The plea, which is extensive, well prepared, systematised and constructed, like the entire appeal, and which is well constructed, with all the defensive loopholes being closed and a good number of decisions from both minor and ordinary case law being cited which could be favourable to the defence's argument, is not, however, successful.

We must situate the scope of the challenge. It is threefold:

a) Touching of the nipples could not be considered as proven. The victim's statement would provide little basis for such a conviction.

b) The conclusion on the absence of consent of the victim deserves the same assessment; the exculpatory version of the accused (there was verbal consent) could not be rejected on the basis of the patient's statement alone.

c) Finally, and here lies the main thrust of the plea, it would also be an attack on the presumption of innocence to reject the hypothesis of being faced with an action justified in terms of health, as the Provincial Court admitted, although without drawing from this possibility, which was well supported by evidence, its ultimate consequences, which would lead to acquittal.

We reverse the order of analysis chosen by the appellant in his presentation. It is not neutral from the point of view of the argumentative iter. From the moment it is realised that the first of the premises, which the resource skilfully tiptoes around, is not acceptable, the others lose much of their argumentative potential.

In fact, the victim's statements referring to touching her breasts and stretching her nipples, with movements that can in no way be justified from a therapeutic perspective, to a large extent deprive the defendant's other defensive allegations of credibility. If the breasts had not been massaged, the argument aimed at at least casting doubt on the circular movements of a finger on the clitoris might have a chance - a slim one at any rate - but if these other rubbings are taken as true, the hypothesis that the insertion of fingers, in a manner incompatible with medical practice, without gloves, into the vaginal cavity, with the circular movements described by the victim, was part of the treatment applied, loses credibility.

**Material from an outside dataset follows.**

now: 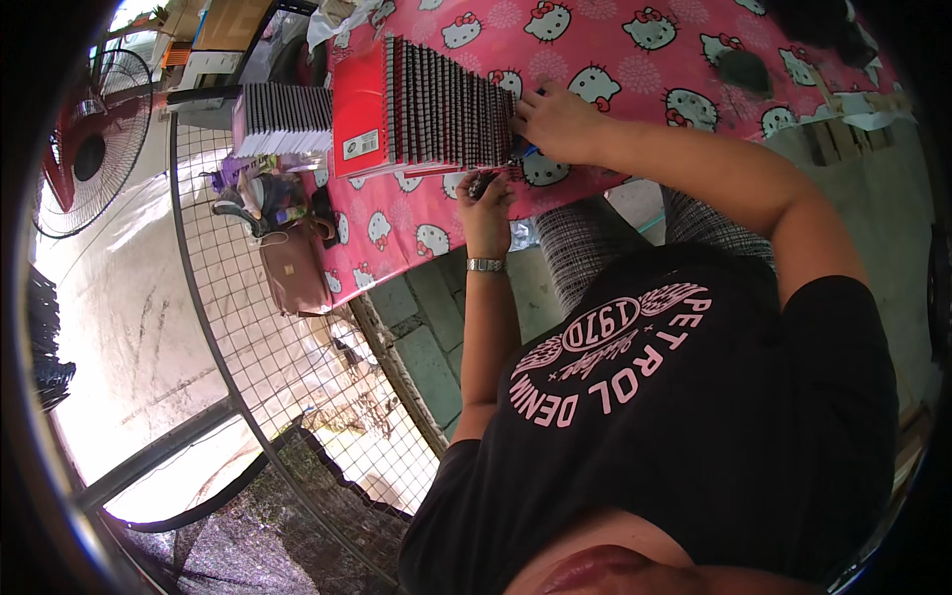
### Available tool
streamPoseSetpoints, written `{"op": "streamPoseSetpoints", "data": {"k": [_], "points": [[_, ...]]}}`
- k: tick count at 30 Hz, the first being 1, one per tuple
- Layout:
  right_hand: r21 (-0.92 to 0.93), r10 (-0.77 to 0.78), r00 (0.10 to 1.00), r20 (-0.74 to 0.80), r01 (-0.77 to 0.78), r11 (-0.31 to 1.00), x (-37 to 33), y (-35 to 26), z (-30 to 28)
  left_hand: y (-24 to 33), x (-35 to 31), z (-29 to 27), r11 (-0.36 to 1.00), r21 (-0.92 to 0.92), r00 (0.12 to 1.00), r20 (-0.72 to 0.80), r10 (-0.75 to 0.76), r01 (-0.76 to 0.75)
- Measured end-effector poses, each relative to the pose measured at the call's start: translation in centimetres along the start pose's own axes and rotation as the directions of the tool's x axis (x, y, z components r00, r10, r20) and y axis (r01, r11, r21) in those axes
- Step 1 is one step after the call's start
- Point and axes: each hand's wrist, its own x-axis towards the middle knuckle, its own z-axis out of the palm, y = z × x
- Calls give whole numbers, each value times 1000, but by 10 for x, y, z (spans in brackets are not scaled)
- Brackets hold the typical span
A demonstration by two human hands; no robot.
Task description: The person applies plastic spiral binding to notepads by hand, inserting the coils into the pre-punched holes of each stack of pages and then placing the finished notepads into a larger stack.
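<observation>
A long row of red spiral notebooks (pixel 359 104) with black coils stands on the pink table. My right hand (pixel 557 123) is at the right end of this row, fingers bent and drawn together against the last notebooks. Whatever they grip is hidden, though a bit of blue shows just under them. My left hand (pixel 486 210), with a metal-band watch (pixel 486 265) on its wrist, is below the row's near edge at the table's front. Its fingers are closed around a small dark thing (pixel 482 185), too small to name.
Another stack of spiral notebooks (pixel 288 119) with white pages lies farther left. A brown bag (pixel 294 273) hangs at the table's left corner, below a cluttered pile (pixel 260 198). Beyond are a wire mesh panel (pixel 288 347) and a red fan (pixel 94 139). The tablecloth (pixel 615 50) is patterned pink.
</observation>
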Motion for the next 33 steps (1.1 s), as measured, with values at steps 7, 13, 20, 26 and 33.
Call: {"op": "streamPoseSetpoints", "data": {"k": [7, 13, 20, 26, 33], "points": [[154, 126, 843, 523, -239, 959, 10, -5, -6, -19, 9, -5, 995, -94, 998, -51, -44, 39], [5, 10, 983, 183, -12, 1000, -9, 6, 1, -21, 8, 6, 968, -241, 996, -37, -86, 75], [133, 104, 715, 691, -267, 955, 11, -6, -9, -22, 11, 8, 980, -162, 992, -25, -124, 118], [-1, 133, 875, 466, -150, 989, -2, -9, -5, -19, 7, 11, 969, -202, 986, -53, -155, 142], [-107, 138, 883, 449, -100, 989, 1, -10, -10, -40, 14, -2, 994, 108, 996, 89, 15, -25]]}}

In this first approach, there is no reason to imagine that the victim would have fabricated, from the first moments, non-existent touching of the nipples; or that she would have embellished her story with this secondary addendum to give greater force to an action that in itself had an undoubted expressive potential: direct contact of the fingers with the inner part of the vaginal cavity, in a manoeuvre that no layman would imagine compatible with therapeutic massages. These facts are accepted by the appellant: he tries to explain them with a professional justification. He does not have a professional justification for the other touching, and therefore has no choice but to call them untrue. But it is totally implausible that they have been maliciously - or unconsciously - invented and exposed by the complainant, departing from reality, with an unjustified and impossible to explain eagerness to reinforce the veracity of what the appellant has not denied.

The defence hypothesis fits very poorly with the testimonies of the people the victim spoke to after the events. Nor is it congruent with her subsequent psychological state as described by those who saw her in the moments following the episode, and which later led to her need for psychiatric treatment.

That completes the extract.